Счастье | страница 2
Представьте себе мир, еще находящийся в состоянии первобытного хаоса, буйное нагромождение гор, разделенных узкими ущельями, по которым несутся стремительные потоки; кругом ни единой равнины, только громадные гранитные валы и гигантские волнообразные складки гор, покрытые маки или высокими каштановыми и сосновыми лесами. Это девственный, невозделанный, пустынный край, хотя изредка там и встречаются деревушки, напоминающие издали груды камней на вершине горы. Ни земледелия, ни промышленности, ни искусства. Здесь не встретишь ни кусочка резного дерева, ни обломка хотя бы самого грубого изваяния, ни малейшего следа, который говорил бы о ребяческом или утонченном пристрастии предков нынешних корсиканцев к изящным и красивым вещам. Больше всего поражает в столь прекрасной и суровой стране врожденное безразличие к тому исканию пленительных форм, которое зовется искусством.
Италия, где каждый дворец полон шедевров и сам по себе настоящий шедевр, где мрамор, дерево, бронза, железо, металлы и камни свидетельствуют о человеческом гении, где самые обиходные старинные предметы, валяющиеся в старых домах, говорят о божественном стремлении к изящному, Италия для всех нас — священная отчизна, которую мы любим, потому что она являет и доказывает нам величие, порыв, могущество и торжество человека-творца.
А рядом с нею дикая Корсика осталась такою, какой была в младенческие дни. Человек живет здесь в своей лачуге, равнодушный ко всему, что не касается его существования или семейных дрязг. Он сохранил все недостатки и достоинства некультурных племен: он резок, злобен, бессознательно кровожаден, но вместе с тем гостеприимен, благороден, самоотвержен, простодушен, готов открыть свои двери каждому прохожему и отплатить надежной дружбой за малейшее проявление сочувствия.
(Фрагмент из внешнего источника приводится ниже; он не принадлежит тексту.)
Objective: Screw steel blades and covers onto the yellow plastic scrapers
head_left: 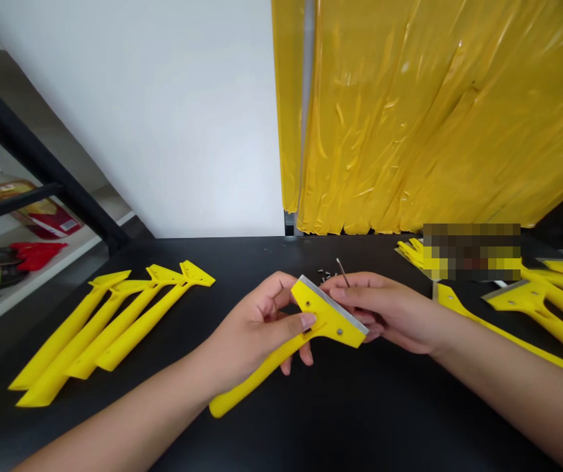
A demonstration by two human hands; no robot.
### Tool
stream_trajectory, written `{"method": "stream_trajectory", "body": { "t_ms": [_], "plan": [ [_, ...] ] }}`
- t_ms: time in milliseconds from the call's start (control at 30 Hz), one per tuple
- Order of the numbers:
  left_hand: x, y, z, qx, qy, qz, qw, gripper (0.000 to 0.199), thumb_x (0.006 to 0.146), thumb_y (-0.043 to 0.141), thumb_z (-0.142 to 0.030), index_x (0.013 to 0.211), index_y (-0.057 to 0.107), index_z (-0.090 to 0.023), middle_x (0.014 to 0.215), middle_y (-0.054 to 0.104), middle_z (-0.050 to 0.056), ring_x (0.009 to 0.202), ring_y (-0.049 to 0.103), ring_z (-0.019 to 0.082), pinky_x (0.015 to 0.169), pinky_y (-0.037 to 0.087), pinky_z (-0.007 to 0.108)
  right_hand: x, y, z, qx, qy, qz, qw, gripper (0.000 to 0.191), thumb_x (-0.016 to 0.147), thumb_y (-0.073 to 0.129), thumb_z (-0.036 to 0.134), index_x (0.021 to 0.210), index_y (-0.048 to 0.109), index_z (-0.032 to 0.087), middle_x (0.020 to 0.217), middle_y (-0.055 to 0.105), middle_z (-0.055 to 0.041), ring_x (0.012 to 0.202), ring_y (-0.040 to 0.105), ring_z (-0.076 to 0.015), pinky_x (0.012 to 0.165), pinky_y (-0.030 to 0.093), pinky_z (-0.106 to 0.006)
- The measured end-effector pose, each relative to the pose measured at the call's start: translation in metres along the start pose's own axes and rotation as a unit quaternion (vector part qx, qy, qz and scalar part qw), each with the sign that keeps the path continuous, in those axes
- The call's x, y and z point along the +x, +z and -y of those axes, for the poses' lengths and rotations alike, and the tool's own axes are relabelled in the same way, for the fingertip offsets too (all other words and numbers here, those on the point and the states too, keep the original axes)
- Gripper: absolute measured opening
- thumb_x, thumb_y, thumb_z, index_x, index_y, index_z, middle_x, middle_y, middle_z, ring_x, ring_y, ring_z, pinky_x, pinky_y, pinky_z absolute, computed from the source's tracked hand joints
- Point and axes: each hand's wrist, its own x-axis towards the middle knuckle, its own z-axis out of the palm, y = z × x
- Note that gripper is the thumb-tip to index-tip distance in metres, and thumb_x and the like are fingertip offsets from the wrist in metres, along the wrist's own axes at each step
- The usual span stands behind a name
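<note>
Here, left hand (256, 328), grip closed on a yellow scraper (328, 321), right hand (389, 311) pinching a thin metal tool (343, 272)

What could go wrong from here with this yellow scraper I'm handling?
The bare metal blade of the yellow scraper, gripped in the left hand, lies close to the fingers of the right hand, so a slip might cut them. The tiny loose screws on the black table could also get knocked aside and lost.
</note>
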Motion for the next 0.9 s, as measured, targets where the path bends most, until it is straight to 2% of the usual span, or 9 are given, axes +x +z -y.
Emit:
{"method": "stream_trajectory", "body": {
  "t_ms": [167,300,367,467,567,633,700,767,900],
  "plan": [
    [0.000,0.001,0.000,-0.011,0.004,-0.023,1.000,0.020,0.098,0.072,-0.033,0.104,0.057,-0.021,0.101,0.071,0.003,0.072,0.074,0.016,0.047,0.053,0.018,0.001,0.001,0.002,-0.054,-0.012,-0.026,0.998,0.038,0.091,0.073,0.053,0.106,0.072,0.019,0.064,0.038,0.0065,0.054,0.031,-0.0081,0.049,0.028,-0.022],
    [0.003,-0.003,-0.001,-0.015,0.006,-0.050,0.999,0.017,0.099,0.071,-0.032,0.102,0.060,-0.020,0.087,0.072,0.002,0.067,0.071,0.015,0.047,0.053,0.019,0.003,-0.013,0.010,-0.134,-0.083,-0.123,0.980,0.026,0.094,0.061,0.046,0.105,0.067,0.023,0.078,0.052,0.0008,0.064,0.047,-0.0136,0.061,0.043,-0.029],
    [0.004,-0.006,-0.003,-0.013,0.006,-0.069,0.998,0.017,0.098,0.072,-0.033,0.102,0.061,-0.019,0.083,0.073,0.003,0.063,0.069,0.014,0.048,0.054,0.020,0.004,-0.026,0.013,-0.203,-0.120,-0.201,0.951,0.025,0.095,0.061,0.045,0.112,0.067,0.027,0.089,0.059,-0.0022,0.071,0.053,-0.0171,0.068,0.047,-0.033],
    [0.006,-0.011,-0.004,-0.007,0.009,-0.104,0.995,0.018,0.098,0.072,-0.035,0.101,0.063,-0.019,0.079,0.074,0.003,0.061,0.067,0.013,0.050,0.055,0.021,0.002,-0.047,0.017,-0.310,-0.143,-0.320,0.884,0.035,0.089,0.071,0.040,0.123,0.069,0.032,0.098,0.065,-0.0064,0.088,0.058,-0.0262,0.078,0.047,-0.040],
    [0.007,-0.015,-0.005,-0.011,0.018,-0.151,0.988,0.019,0.096,0.074,-0.035,0.096,0.062,-0.020,0.081,0.074,0.003,0.067,0.069,0.015,0.052,0.056,0.021,-0.001,-0.061,0.021,-0.374,-0.153,-0.400,0.823,0.030,0.079,0.077,0.028,0.109,0.072,0.027,0.096,0.067,-0.0092,0.099,0.059,-0.0330,0.086,0.045,-0.045],
    [0.008,-0.017,-0.005,-0.017,0.018,-0.172,0.985,0.021,0.095,0.075,-0.035,0.093,0.060,-0.021,0.080,0.072,0.002,0.067,0.068,0.015,0.053,0.056,0.021,-0.002,-0.065,0.023,-0.389,-0.167,-0.418,0.804,0.027,0.077,0.076,0.023,0.103,0.070,0.026,0.100,0.069,-0.0097,0.102,0.061,-0.0333,0.089,0.046,-0.046],
    [0.009,-0.017,-0.005,-0.022,0.013,-0.181,0.983,0.022,0.095,0.076,-0.036,0.092,0.059,-0.022,0.080,0.071,0.001,0.064,0.066,0.014,0.052,0.056,0.022,-0.002,-0.066,0.025,-0.382,-0.183,-0.414,0.806,0.031,0.078,0.074,0.024,0.109,0.069,0.027,0.104,0.072,-0.0088,0.101,0.064,-0.0306,0.087,0.050,-0.044],
    [0.009,-0.017,-0.004,-0.027,0.012,-0.182,0.983,0.024,0.094,0.076,-0.036,0.092,0.058,-0.022,0.080,0.071,0.001,0.062,0.065,0.014,0.052,0.055,0.022,-0.002,-0.064,0.028,-0.352,-0.193,-0.396,0.826,0.032,0.081,0.073,0.028,0.112,0.066,0.027,0.100,0.074,-0.0076,0.091,0.068,-0.0265,0.079,0.055,-0.040],
    [0.010,-0.018,-0.003,-0.034,0.021,-0.196,0.980,0.025,0.094,0.076,-0.036,0.090,0.056,-0.023,0.077,0.070,0.001,0.060,0.064,0.013,0.051,0.053,0.022,-0.003,-0.059,0.035,-0.270,-0.207,-0.357,0.870,0.019,0.084,0.070,0.038,0.093,0.064,0.022,0.087,0.074,-0.0067,0.068,0.065,-0.0180,0.069,0.060,-0.037]
  ]
}}
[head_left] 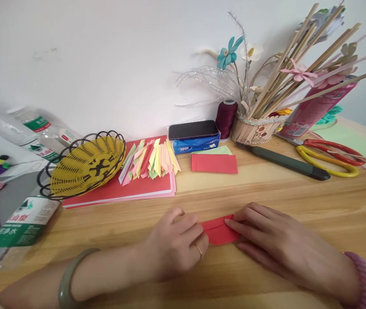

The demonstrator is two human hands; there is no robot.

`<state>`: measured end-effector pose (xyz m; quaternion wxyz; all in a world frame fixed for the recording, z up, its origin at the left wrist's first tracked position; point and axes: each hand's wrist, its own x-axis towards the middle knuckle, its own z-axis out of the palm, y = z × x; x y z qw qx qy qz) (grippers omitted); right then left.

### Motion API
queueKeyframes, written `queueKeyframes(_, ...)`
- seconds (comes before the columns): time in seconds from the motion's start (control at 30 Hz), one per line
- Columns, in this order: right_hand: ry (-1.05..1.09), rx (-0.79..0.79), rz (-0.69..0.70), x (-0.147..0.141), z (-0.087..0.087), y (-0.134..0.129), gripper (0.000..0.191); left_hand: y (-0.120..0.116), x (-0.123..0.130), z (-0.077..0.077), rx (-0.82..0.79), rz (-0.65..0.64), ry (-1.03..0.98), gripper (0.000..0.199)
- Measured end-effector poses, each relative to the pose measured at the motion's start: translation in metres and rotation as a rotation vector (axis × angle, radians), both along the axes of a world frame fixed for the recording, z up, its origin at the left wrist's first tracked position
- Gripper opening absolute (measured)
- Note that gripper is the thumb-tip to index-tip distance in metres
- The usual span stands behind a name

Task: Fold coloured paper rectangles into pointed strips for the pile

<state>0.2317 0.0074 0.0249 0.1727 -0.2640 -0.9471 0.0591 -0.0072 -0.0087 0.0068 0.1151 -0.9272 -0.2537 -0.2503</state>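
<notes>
Between the two hands, a folded red paper is held: one end is gripped by the curled left hand, the other by the fingers of the right hand. Beyond the left hand, colored folded strips are heaped.

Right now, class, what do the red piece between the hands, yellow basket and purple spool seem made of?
Red piece: apparently matte paper, by its thin edge and folds. Yellow basket: probably slightly glossy plastic, by its flat, evenly woven strips. Purple spool: likely thread with slight sheen, around a pale core.
</notes>
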Motion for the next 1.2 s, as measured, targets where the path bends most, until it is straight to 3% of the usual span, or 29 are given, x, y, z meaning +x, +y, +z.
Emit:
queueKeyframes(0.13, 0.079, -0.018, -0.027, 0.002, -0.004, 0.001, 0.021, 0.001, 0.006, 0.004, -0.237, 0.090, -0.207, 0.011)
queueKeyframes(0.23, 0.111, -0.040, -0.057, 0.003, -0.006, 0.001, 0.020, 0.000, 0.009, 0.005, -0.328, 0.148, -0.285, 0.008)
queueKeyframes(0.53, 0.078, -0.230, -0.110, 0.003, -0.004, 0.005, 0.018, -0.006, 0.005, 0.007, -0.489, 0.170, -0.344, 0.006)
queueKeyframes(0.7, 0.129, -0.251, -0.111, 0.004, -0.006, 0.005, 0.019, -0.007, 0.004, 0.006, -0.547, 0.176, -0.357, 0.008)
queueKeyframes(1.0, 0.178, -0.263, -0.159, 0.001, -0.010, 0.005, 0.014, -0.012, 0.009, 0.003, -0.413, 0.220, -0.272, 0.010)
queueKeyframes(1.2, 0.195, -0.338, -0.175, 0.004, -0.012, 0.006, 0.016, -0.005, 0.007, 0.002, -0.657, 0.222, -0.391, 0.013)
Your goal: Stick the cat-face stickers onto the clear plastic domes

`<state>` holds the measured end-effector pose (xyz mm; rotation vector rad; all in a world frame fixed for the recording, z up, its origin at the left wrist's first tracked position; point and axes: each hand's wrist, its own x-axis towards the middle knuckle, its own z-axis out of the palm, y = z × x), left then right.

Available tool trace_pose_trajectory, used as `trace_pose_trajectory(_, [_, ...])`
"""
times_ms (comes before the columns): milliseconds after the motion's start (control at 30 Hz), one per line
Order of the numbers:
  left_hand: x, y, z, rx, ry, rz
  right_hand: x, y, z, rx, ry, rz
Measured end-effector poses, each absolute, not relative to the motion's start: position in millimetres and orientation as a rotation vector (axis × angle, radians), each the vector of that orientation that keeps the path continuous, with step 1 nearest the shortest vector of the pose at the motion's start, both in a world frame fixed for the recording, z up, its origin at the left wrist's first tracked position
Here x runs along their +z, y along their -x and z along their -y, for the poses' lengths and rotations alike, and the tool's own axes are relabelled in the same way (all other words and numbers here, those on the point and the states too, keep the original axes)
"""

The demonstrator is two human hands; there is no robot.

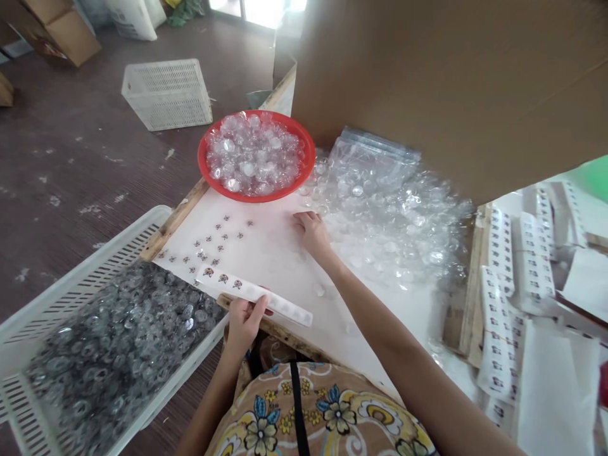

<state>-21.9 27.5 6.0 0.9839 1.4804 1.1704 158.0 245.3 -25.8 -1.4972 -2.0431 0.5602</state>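
The left hand (246,322), at lower center of the frame, holds a white strip (287,308) between the thumb, laid on top, and the fingers underneath. The strip runs slantwise from left of center toward lower center, over the near edge of the counter (266,244). Three dark printed motifs (223,278) show at its upper left end; the portion right of the thumb is mostly plain white.

The right hand (311,233) is at the center of the frame, low over the white surface, with its fingers bent and close together. Whether it grips a piece cannot be determined. It is just beside the left margin of a loose pile of clear plastic pieces (403,215), which spreads across right of center. Clear plastic bags (375,152) lie at the rear of this pile.

Small printed pieces (225,237) are scattered over the left part of the counter, near the upper left end of the strip. A red tray (203,163), filled with clear pieces, is located at upper center. A white basket (164,214) at lower left contains many clear pieces with dark markings. Further printed strips (498,335) lie at the right side of the frame.
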Motion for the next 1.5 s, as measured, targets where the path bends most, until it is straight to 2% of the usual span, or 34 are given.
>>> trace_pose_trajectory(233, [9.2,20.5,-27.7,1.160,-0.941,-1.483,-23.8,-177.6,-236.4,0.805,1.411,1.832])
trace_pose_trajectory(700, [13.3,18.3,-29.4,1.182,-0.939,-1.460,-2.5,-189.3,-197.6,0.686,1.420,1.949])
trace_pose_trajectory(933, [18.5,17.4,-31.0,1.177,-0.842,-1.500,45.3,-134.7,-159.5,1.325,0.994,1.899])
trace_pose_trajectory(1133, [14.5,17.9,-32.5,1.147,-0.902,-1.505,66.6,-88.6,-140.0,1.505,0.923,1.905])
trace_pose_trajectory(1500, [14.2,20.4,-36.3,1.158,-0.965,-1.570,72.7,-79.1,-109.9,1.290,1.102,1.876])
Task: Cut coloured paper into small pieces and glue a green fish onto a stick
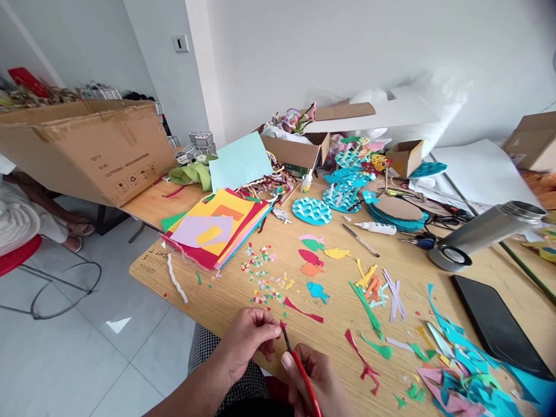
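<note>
A scrap of red paper (283,324) is pinched in the left hand (251,336), right at the tip of the scissors (313,394)!

Just beyond the fingers, the wooden table (333,355) is strewn with confetti (259,292), and past that paper fish (310,258) are laid out; farther right of them, a smartphone (485,319) is seen beside heaped paper offcuts (482,395). Well to their left, a cardboard box (87,157) is stood above grey floor tiles (101,354), and the far side is closed off by a pale wall (275,55). Left thumb and forefinger are pressed together on the scrap; the red handles are gripped by the right hand (314,370), fingers curled, blades pointed up and leftward to the left fingertips.
</note>
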Motion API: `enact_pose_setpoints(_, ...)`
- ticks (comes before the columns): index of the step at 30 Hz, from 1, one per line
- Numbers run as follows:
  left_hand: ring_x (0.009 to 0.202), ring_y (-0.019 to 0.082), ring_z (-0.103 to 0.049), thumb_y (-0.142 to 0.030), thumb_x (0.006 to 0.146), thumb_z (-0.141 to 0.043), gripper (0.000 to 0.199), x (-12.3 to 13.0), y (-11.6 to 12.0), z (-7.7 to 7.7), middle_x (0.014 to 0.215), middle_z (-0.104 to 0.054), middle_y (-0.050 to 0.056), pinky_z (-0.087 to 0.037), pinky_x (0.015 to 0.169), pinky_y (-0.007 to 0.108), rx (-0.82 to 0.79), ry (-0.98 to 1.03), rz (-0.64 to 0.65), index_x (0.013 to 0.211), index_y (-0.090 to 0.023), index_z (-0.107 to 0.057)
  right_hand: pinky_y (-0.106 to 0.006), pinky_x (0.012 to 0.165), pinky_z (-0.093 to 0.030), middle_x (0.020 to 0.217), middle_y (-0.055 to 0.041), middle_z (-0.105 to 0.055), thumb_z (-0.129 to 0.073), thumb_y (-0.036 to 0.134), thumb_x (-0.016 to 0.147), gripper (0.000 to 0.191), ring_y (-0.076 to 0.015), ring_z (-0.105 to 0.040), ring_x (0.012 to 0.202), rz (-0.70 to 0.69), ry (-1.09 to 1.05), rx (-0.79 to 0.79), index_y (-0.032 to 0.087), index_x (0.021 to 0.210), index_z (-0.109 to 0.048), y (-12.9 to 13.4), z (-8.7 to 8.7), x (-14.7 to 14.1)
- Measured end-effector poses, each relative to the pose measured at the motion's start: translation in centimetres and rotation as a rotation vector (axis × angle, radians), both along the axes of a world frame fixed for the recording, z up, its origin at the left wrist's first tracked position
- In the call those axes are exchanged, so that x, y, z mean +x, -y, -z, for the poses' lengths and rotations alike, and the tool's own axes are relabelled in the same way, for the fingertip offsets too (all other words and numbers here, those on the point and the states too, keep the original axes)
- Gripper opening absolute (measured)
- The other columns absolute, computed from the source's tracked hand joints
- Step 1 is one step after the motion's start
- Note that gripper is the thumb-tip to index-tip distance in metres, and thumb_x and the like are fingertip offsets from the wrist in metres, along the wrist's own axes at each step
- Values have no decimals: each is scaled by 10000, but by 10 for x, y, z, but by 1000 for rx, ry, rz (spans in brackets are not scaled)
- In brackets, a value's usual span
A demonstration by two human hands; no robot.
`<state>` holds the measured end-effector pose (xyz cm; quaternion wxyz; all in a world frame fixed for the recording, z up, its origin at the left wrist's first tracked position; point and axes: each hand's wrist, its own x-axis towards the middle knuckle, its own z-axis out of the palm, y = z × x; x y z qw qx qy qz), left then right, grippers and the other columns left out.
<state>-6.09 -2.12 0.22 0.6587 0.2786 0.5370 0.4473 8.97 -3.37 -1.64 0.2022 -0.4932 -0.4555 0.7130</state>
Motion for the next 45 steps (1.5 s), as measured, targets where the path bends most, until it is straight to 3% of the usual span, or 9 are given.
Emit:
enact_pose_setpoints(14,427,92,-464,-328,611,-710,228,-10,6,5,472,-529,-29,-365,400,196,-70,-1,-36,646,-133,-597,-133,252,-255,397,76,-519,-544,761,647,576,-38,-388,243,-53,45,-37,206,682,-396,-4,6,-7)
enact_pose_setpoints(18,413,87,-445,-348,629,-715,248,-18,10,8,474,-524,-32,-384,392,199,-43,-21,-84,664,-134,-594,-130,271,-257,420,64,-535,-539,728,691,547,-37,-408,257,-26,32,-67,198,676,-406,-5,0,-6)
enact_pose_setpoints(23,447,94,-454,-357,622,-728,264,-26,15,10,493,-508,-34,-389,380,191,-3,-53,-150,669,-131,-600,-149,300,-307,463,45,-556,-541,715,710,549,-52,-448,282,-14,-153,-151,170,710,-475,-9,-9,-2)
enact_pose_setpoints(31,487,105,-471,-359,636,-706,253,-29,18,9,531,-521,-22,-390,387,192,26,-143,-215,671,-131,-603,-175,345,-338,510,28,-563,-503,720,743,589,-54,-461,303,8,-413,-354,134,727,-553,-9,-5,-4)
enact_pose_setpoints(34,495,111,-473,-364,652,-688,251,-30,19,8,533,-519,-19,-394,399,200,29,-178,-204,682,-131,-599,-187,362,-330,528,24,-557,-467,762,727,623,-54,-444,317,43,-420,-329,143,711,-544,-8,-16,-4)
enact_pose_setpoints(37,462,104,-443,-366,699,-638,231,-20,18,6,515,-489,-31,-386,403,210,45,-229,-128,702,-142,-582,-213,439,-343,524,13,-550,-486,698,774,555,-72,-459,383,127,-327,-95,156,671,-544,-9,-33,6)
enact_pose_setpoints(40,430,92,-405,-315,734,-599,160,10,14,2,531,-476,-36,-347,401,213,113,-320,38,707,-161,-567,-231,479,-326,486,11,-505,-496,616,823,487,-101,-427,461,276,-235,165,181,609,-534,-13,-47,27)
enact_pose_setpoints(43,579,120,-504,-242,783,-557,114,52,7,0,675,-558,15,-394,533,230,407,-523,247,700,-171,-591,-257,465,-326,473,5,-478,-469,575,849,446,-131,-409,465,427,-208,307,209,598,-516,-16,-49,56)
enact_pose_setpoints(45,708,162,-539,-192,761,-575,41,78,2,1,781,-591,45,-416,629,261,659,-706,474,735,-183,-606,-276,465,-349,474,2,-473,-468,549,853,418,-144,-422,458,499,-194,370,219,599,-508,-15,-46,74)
Итак, в течение месяца я бродил по этому величественному острову, и мне казалось, будто я нахожусь на краю света. Ни постоялых дворов, ни трактиров, ни дорог. По тропинкам, проторенным мулами, добираешься до деревушек, прилепившихся к высоким скалам над извилистыми ущельями, откуда по вечерам доносится беспрерывный шум — глухой и глубокий голос потока. Стучишься в дверь. Просишь приюта на ночь и пропитания до следующего дня. И садишься за скромный ужин, спишь под скромной кровлей, а утром пожимаешь руку хозяина, проводившего тебя до края деревни.
И вот однажды вечером, после десятичасовой ходьбы, я набрел на маленький домик, одиноко стоявший на дне тесной долины, которая, если пройти по ней еще одну милю, выводила к морю. Крутые склоны гор, покрытые маки, обломками скал и высокими деревьями, сжимали, как две мрачные стены, эту бесконечно печальную ложбину.